Parallelize apply after pandas groupby

I have used rosetta.parallel.pandas_easy to parallelize apply after groupby, for example:

from rosetta.parallel.pandas_easy import groupby_to_series_to_frame
df = pd.DataFrame({'a': [6, 2, 2], 'b': [4, 5, 6]},index= ['g1', 'g1', 'g2'])
groupby_to_series_to_frame(df, np.mean, n_jobs=8, use_apply=True, by=df.index)

However, has anyone figured out how to parallelize a function that returns a DataFrame? This code fails for rosetta, as expected.

def tmpFunc(df):
    df['c'] = df.a + df.b
    return df

df.groupby(df.index).apply(tmpFunc)
groupby_to_series_to_frame(df, tmpFunc, n_jobs=1, use_apply=True, by=df.index)

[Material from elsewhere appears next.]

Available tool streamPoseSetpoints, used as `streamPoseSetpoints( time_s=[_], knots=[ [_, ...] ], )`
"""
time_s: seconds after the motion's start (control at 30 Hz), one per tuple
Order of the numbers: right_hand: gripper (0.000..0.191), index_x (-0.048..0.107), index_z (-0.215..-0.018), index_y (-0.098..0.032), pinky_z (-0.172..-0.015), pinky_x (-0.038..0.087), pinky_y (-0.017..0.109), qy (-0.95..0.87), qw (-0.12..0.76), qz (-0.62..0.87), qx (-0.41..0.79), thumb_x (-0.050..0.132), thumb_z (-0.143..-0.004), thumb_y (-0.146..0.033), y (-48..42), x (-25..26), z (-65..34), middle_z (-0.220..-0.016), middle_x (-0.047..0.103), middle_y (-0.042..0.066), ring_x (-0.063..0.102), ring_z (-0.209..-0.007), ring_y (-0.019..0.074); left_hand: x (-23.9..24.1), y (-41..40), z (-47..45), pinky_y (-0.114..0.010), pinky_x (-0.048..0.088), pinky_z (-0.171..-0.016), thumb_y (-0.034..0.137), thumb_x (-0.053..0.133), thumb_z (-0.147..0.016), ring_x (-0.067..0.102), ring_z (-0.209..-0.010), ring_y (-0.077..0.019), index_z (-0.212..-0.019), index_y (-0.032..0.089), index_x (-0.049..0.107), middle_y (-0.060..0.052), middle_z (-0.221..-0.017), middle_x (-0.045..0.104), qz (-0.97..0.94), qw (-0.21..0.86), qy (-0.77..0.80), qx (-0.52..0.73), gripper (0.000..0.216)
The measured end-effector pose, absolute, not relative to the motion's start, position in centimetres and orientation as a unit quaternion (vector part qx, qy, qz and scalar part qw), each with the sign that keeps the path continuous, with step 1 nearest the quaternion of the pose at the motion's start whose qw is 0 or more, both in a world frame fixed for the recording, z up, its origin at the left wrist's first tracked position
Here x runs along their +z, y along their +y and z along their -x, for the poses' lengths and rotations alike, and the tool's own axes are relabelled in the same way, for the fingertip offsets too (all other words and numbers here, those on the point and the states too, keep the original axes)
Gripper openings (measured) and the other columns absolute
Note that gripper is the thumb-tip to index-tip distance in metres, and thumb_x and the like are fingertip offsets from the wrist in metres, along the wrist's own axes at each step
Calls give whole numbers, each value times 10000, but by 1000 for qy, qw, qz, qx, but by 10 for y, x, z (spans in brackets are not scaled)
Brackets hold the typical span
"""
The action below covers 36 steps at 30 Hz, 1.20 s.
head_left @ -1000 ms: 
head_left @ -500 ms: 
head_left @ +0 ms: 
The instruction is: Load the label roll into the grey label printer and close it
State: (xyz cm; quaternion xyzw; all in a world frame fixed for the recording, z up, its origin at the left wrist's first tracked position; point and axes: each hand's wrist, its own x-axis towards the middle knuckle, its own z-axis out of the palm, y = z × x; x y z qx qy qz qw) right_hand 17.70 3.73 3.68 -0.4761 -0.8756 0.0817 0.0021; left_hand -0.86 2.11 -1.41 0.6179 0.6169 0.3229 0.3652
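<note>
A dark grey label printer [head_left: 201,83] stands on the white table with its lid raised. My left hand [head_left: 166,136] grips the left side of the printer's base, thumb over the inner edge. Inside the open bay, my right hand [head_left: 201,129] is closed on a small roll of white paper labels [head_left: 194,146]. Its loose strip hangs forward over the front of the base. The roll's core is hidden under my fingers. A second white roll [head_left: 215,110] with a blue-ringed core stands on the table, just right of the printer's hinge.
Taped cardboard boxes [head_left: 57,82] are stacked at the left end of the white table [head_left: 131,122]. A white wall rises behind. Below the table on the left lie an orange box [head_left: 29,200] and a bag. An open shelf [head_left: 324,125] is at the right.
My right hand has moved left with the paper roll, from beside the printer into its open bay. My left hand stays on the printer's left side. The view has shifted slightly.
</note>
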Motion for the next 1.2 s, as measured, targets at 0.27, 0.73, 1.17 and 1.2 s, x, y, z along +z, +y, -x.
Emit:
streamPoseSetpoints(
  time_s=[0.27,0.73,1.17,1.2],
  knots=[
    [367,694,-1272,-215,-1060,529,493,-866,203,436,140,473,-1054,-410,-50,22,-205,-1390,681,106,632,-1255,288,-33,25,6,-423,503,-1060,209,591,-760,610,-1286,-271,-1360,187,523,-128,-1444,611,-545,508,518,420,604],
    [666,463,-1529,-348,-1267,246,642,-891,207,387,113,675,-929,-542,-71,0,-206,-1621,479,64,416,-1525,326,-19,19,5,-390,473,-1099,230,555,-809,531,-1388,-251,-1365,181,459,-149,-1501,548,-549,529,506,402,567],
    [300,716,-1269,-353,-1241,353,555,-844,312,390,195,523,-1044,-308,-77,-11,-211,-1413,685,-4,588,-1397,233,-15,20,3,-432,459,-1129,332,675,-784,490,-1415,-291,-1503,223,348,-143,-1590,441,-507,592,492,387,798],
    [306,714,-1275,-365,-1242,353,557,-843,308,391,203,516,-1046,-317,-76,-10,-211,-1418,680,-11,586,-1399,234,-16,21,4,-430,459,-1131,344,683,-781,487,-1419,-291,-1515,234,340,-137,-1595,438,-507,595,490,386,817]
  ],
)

This seems to work, although it really should be built in to pandas

import pandas as pd
from joblib import Parallel, delayed
import multiprocessing

def tmpFunc(df):
    df['c'] = df.a + df.b
    return df

def applyParallel(dfGrouped, func):
    retLst = Parallel(n_jobs=multiprocessing.cpu_count())(delayed(func)(group) for name, group in dfGrouped)
    return pd.concat(retLst)

if __name__ == '__main__':
    df = pd.DataFrame({'a': [6, 2, 2], 'b': [4, 5, 6]},index= ['g1', 'g1', 'g2'])
    print 'parallel version: '
    print applyParallel(df.groupby(df.index), tmpFunc)

    print 'regular version: '
    print df.groupby(df.index).apply(tmpFunc)

    print 'ideal version (does not work): '
    print df.groupby(df.index).applyParallel(tmpFunc)

Ivan's answer is great, but it looks like it can be slightly simplified, also removing the need to depend on joblib:

from multiprocessing import Pool, cpu_count

def applyParallel(dfGrouped, func):
    with Pool(cpu_count()) as p:
        ret_list = p.map(func, [group for name, group in dfGrouped])
    return pandas.concat(ret_list)

By the way: this can not replace any groupby.apply(), but it will cover the typical cases: e.g. it should cover cases 2 and 3 in the documentation, while you should obtain the behaviour of case 1 by giving the argument axis=1 to the final pandas.concat() call.

EDIT: the docs changed; the old version can be found here, in any case I'm copypasting the three examples below.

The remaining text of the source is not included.